To date the fund has financed 10 projects with a total of $80 million: $20 million of its own capital and $60 million from co-investors. As the result of one project, every household in Memphis, Tennessee—a city that had no curbside recycling whatsoever—now has access to convenient recycling carts. These 10 projects alone are expected to reduce annual waste to landfill by more than 800,000 tons and cut greenhouse gas emissions by more than 250,000 tons while creating hundreds of jobs. And the benefits to Walmart are considerable: The increased availability of recycled materials strengthens its supply chain and reduces the cost of packaging. Again like Yara, Walmart neither led nor controlled its cross-sector effort—but it provided the necessary impetus.
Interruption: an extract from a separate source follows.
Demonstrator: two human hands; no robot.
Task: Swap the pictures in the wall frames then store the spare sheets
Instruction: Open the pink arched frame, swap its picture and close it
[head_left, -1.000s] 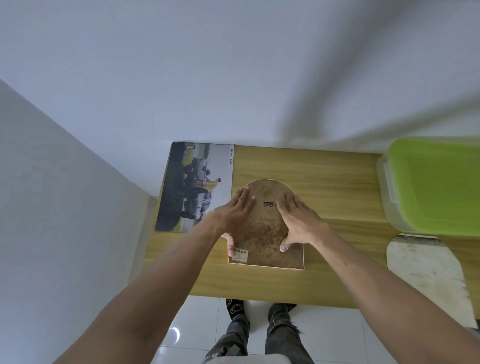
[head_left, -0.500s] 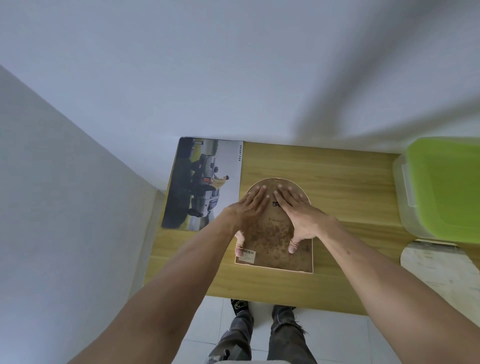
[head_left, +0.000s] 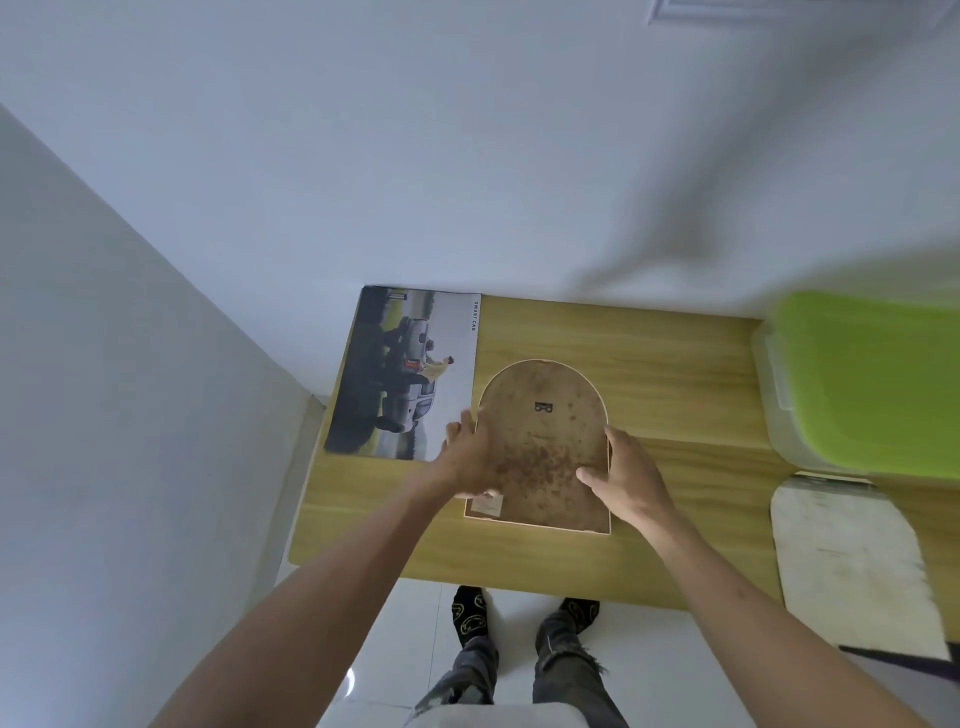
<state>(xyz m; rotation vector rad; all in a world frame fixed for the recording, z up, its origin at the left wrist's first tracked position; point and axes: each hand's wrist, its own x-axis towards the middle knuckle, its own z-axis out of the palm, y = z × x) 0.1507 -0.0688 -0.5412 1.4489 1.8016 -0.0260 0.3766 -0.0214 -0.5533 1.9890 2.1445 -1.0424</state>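
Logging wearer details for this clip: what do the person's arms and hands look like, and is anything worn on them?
Both forearms are bare up to the bottom edge of the picture: no sleeves in view. The left hand and right hand carry no gloves, and no watch, ring or wristband can be seen. The left hand is slightly blurred, so small details on it cannot be told.

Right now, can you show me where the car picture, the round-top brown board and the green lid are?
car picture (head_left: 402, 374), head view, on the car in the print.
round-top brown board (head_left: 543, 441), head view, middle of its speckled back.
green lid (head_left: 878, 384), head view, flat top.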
What Is Collective Impact?

Collective impact is based on the idea that social problems arise from and persist because of a complex combination of actions and omissions by players in all sectors—and therefore can be solved only by the coordinated efforts of those players, from businesses to government agencies, charitable organizations, and members of affected populations. What’s needed is nothing less than changing how the system functions. Collective-impact efforts have made significant progress on issues as diverse as education, homelessness, juvenile justice, substance abuse, childhood obesity, job creation, and pollution.

Before engaging in a collective-impact effort, each participant has typically viewed the problem at hand solely from its own perspective. By bringing together all the relevant parties and ensuring rigorous data collection and careful facilitation, collective-impact initiatives foster a shared understanding of the problem—the first step toward solving it. If an initiative is to succeed, each entity must be represented by senior leaders with the authority to execute change within their organizations. Local communities affected by the problem must be included and empowered, and any data analysis or proposed actions must account for their perspectives.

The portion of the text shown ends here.